Everyone acknowledges that life often fails to reflect this ideal and that intact families do not guarantee desirable social outcomes. The same holds true for anything that has been designed. Regular maintenance on your car doesn’t guarantee it never breaks down, but using cooking oil instead of motor oil will cause additional problems on top of the ones every driver already has to face.

If human beings are simply stardust – the result of cosmic activity billions of years ago – then the Washington Post profile is simply another point on the long arc of evolutionary development.

But if we are created beings, made by a designer and shaped with purpose, then this story is a signal of trouble on the horizon. We have gone so far to undermine God’s design for the family that we have convinced ourselves that there is only one thing that should restrain human desires: possibility.

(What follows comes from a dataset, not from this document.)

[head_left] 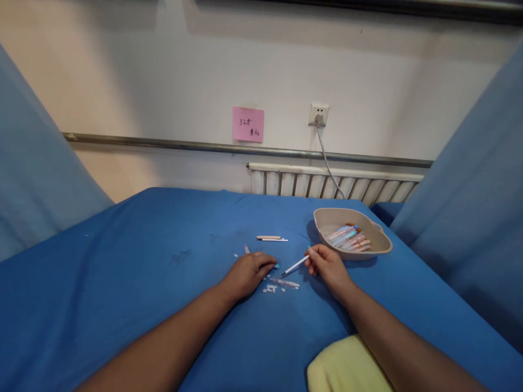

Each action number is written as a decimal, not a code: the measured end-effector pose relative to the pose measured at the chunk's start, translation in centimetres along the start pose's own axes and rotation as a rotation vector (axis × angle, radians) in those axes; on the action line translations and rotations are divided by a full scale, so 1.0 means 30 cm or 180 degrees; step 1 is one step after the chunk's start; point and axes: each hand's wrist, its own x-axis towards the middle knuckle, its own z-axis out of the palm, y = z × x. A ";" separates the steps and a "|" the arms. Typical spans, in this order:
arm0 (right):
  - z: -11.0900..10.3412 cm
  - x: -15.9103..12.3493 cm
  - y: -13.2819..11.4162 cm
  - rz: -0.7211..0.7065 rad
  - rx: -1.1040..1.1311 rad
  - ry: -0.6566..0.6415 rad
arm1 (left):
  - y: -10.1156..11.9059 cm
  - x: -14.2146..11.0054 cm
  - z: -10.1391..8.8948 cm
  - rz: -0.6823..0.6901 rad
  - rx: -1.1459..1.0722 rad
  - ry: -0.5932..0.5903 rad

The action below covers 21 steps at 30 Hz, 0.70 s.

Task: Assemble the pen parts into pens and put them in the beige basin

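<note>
A thin white pen refill (295,265) with a dark tip is pinched between the thumb and fingers of my right hand (324,267), slanting down to the left. My left hand (250,273) rests low over the blue cloth, its fingers closed together at a small teal piece (277,266). Just below the refill's tip lies a clear pen barrel (285,283). Several small white pieces (269,289) are scattered around it. Farther back, a beige pen part (268,237) lies alongside a thin white stick with a dark end. A pale pointed piece (246,249) lies behind my left hand.
At the right stands a beige basket (386,243) holding several bundled pens (349,238). A yellow cloth (347,366) lies under my right forearm. Behind the blue-covered surface (134,261) are a radiator (298,182), a metal rail and a plugged-in cable (327,158). Blue curtains hang on both sides.
</note>
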 end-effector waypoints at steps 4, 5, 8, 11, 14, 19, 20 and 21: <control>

“If it can be done, then it should” is the governing principle for our culture, but we cannot get around God’s design for human sexuality and procreation. The women who said, “I don’t need a man,” whether due to sexual preference or career aspirations, are realizing that the denial of biology has a built-in shelf life. The laws of nature are not social constructs.

In a world where human desire can quickly morph into idolatry, children become ornaments whose primary purpose is the comfort, security, affirmation, and self-actualization of adults. This explains why teachers use their classrooms to reveal their new gender identities as well as why men are taking pictures in hospital beds after babies are born.

There is nothing that will make you more selfless than having a child, and the first act of self-sacrifice involves the adults who created the child. Societies increase opportunities for human flourishing when they align with God’s design for family, but they increase the odds of human suffering when they don’t.

The author of the Washington Post story thought she was writing a sympathetic profile about the challenges facing black women, but in reality, the real victims in this story are the children being created with no regard for their need for paternal love.

I hope the paper allows black men to issue a response. I think it should be entitled “I Am More Than a Sperm Donor.”